- Task goal
All of the listing is to be written out word for word, with the pictures left out.

━━━━━━━━━━━━━━━━━━━━

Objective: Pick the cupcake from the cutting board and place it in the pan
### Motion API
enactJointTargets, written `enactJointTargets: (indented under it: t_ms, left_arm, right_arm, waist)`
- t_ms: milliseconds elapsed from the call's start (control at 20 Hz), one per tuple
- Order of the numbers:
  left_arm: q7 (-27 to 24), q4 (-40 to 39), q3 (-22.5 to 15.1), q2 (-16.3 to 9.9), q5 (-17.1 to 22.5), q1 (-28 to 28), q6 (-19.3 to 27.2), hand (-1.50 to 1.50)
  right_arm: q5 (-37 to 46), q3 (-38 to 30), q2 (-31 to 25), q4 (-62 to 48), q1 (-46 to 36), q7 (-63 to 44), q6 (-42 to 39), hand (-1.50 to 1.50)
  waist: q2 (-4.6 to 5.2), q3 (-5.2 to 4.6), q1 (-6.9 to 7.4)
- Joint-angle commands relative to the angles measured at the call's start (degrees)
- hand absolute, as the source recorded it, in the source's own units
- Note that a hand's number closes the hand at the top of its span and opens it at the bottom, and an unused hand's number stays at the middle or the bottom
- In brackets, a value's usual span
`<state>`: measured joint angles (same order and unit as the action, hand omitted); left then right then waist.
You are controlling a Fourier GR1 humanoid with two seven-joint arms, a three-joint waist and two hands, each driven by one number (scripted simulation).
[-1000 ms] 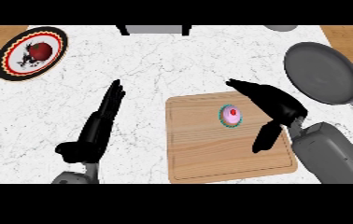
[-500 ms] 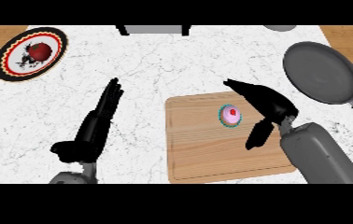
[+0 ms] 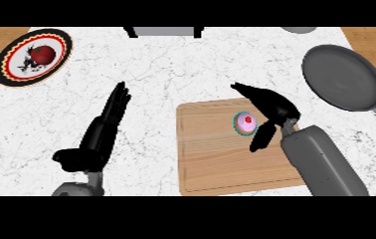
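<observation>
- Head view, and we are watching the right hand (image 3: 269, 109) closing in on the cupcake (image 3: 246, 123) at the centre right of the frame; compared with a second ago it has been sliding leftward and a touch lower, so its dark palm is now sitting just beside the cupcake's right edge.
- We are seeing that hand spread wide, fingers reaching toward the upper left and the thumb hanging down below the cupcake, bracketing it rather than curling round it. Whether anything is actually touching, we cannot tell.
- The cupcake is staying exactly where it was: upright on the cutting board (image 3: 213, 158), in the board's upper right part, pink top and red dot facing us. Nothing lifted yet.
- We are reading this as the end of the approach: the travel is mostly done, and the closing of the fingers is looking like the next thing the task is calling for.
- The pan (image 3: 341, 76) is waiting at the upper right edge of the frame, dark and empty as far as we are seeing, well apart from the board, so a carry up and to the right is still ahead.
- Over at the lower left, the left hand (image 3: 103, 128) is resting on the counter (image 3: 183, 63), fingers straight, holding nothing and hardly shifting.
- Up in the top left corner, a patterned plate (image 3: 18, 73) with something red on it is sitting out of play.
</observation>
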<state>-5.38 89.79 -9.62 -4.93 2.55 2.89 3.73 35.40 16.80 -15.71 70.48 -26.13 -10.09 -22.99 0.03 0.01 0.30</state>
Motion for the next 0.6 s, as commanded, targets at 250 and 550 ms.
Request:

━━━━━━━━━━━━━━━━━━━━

- Finished task
Objective: Pick the cupcake from the cutting board and place it in the pan
### Motion API
enactJointTargets, written `enactJointTargets: (indented under it: t_ms, left_arm, right_arm, waist)`
- t_ms: milliseconds elapsed from the call's start (control at 20 Hz), one per tuple
- Order of the numbers:
  left_arm: q7 (-27 to 24), q4 (-40 to 39), q3 (-22.5 to 15.1), q2 (-16.3 to 9.9), q5 (-17.1 to 22.5), q1 (-28 to 28), q6 (-19.3 to 27.2), hand (-1.50 to 1.50)
  right_arm: q5 (-37 to 46), q3 (-38 to 30), q2 (-31 to 25), q4 (-62 to 48), q1 (-46 to 36), q7 (-63 to 44), q6 (-42 to 39), hand (-1.50 to 1.50)
  waist: q2 (-4.6 to 5.2), q3 (-5.2 to 4.6), q1 (-6.9 to 7.4)
- Joint-angle commands relative to the angles measured at the call's start (degrees)
- hand absolute, as the source recorded it, in the source's own units
- Note that a hand's number closes the hand at the top of its span and opens it at the bottom, and an unused hand's number stays at the middle or the bottom
- In brackets, a value's usual span
`<state>`: measured joint angles (same order and unit as the action, hand omitted); left then right then waist.
You are controlling a Fourier GR1 humanoid with two seven-joint arms, a three-joint waist and two hands, each driven by one number (scripted simulation).
[-1000 ms] 
[-500 ms] 
[+0 ms] 
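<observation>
- Head view, and we are watching the right hand (image 3: 269, 109) closing in on the cupcake (image 3: 246, 123) at the centre right of the frame; compared with a second ago it has been sliding leftward and a touch lower, so its dark palm is now sitting just beside the cupcake's right edge.
- We are seeing that hand spread wide, fingers reaching toward the upper left and the thumb hanging down below the cupcake, bracketing it rather than curling round it. Whether anything is actually touching, we cannot tell.
- The cupcake is staying exactly where it was: upright on the cutting board (image 3: 213, 158), in the board's upper right part, pink top and red dot facing us. Nothing lifted yet.
- We are reading this as the end of the approach: the travel is mostly done, and the closing of the fingers is looking like the next thing the task is calling for.
- The pan (image 3: 341, 76) is waiting at the upper right edge of the frame, dark and empty as far as we are seeing, well apart from the board, so a carry up and to the right is still ahead.
- Over at the lower left, the left hand (image 3: 103, 128) is resting on the counter (image 3: 183, 63), fingers straight, holding nothing and hardly shifting.
- Up in the top left corner, a patterned plate (image 3: 18, 73) with something red on it is sitting out of play.
</observation>
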<state>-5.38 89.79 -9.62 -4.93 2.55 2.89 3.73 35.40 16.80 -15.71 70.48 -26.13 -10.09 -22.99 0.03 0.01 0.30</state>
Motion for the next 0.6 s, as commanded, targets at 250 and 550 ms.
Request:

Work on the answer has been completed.